What really seems to be driving this amendment is the desire to free oil companies from Clean Air Act requirements. Interior’s permitting program is more rapid because it is much less restrictive, allowing oil developers to ignore pollution from vessels and other aspects of offshore operations. It does seem to be true that operators in the Gulf are getting an advantage over Alaska operators from their exemption, but the better answer to that would seem to be to do away with that exemption, rather than to expand it.
The bill does direct the Government Accountability Office to study the processes for offshore air quality permitting, comparing Interior and EPA. Although it doesn’t specifically tell GAO to look at the substantive outcomes of permitting decisions in the two agencies, hopefully that report will shine some light on the differences.
3. Posturing remains a popular political strategy; several anti-environmental provisions in the bill make good sound bites but won’t affect policy.

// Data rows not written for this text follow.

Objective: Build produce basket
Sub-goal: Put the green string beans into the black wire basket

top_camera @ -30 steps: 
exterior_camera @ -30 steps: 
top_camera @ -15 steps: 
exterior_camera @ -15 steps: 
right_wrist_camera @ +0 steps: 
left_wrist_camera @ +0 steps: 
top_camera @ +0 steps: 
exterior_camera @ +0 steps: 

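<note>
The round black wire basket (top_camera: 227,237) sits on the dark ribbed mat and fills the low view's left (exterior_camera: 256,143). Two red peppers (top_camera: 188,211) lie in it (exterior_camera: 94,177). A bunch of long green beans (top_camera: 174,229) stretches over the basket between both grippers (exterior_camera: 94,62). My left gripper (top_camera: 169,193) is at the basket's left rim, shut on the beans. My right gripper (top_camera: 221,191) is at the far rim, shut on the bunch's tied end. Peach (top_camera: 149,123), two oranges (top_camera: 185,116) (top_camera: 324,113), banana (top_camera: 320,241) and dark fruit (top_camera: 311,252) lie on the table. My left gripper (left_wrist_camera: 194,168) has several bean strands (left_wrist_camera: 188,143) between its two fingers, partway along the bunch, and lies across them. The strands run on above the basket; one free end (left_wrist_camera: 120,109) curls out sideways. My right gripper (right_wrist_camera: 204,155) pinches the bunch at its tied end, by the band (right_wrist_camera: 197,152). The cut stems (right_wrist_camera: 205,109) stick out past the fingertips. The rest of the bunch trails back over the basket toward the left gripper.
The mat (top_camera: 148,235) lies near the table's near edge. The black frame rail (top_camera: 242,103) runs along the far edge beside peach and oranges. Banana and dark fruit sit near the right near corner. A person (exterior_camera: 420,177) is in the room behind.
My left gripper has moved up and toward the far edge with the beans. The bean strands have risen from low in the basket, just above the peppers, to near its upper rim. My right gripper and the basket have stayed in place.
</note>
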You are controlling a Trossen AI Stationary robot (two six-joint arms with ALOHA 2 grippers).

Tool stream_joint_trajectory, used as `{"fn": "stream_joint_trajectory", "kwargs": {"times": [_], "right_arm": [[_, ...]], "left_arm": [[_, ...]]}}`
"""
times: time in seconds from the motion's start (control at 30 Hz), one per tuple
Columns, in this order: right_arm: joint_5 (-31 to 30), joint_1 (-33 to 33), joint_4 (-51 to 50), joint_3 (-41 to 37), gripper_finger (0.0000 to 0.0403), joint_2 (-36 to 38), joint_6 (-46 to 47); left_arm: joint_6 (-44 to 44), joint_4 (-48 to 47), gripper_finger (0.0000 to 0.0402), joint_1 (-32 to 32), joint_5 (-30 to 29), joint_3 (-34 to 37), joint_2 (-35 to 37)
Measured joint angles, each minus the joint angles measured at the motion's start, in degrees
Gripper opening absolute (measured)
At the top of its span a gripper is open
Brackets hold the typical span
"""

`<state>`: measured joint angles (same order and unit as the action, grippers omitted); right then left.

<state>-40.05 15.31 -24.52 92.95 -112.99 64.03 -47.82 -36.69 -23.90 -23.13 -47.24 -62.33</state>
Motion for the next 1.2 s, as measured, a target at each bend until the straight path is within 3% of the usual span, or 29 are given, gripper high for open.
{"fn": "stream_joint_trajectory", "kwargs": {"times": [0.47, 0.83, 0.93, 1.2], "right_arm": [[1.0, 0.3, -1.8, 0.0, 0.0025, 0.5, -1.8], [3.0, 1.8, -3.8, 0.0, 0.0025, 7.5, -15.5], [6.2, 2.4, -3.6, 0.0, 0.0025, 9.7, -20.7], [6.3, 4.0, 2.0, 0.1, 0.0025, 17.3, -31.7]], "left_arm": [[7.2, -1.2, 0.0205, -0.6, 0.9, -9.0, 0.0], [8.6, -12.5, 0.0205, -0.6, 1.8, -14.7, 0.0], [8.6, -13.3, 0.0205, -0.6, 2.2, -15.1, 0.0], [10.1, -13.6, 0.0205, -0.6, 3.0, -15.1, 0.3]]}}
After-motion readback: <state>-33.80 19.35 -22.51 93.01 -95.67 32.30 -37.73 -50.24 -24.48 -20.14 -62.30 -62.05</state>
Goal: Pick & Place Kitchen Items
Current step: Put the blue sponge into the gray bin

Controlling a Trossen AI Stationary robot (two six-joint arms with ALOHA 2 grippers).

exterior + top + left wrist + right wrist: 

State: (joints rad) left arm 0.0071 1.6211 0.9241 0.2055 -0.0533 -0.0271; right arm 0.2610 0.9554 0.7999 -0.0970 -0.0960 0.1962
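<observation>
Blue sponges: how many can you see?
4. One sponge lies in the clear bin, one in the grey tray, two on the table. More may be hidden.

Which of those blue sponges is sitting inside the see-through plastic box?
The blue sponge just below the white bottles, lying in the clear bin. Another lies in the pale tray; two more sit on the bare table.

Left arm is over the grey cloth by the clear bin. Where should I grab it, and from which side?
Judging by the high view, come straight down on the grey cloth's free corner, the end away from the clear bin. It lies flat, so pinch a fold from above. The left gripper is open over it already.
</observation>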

Politics has always been more about image than reality. That’s true of this spending bill, which is a vehicle for some favorite conservative punching bags that have little to do with policy on the ground.
The most visible is the prohibition on implementing existing energy conservation standards for incandescent light bulbs. As Dan has pointed out, saving the old-fashioned 100 watt incandescent light bulb has become a favorite cause of conservative Republicans. But it’s a cause they can’t win at this point. The market is rapidly phasing out high-wattage incandescent light bulbs because other technologies now provide equivalent performance at much lower energy cost. As a result, light bulb manufacturers are planning to comply with the original legislation notwithstanding the budget rider.
Another example is the bill’s prohibition on funding for the position of Assistant to the President for Energy and Climate Change, or “climate czar.” That was the position held by Carol Browner at the start of the Obama Administration, but she left early in 2011 and the White House has not been interested in replacing her. That doesn’t mean the White House isn’t doing energy and climate work anymore, just that it’s giving that work a somewhat lower profile.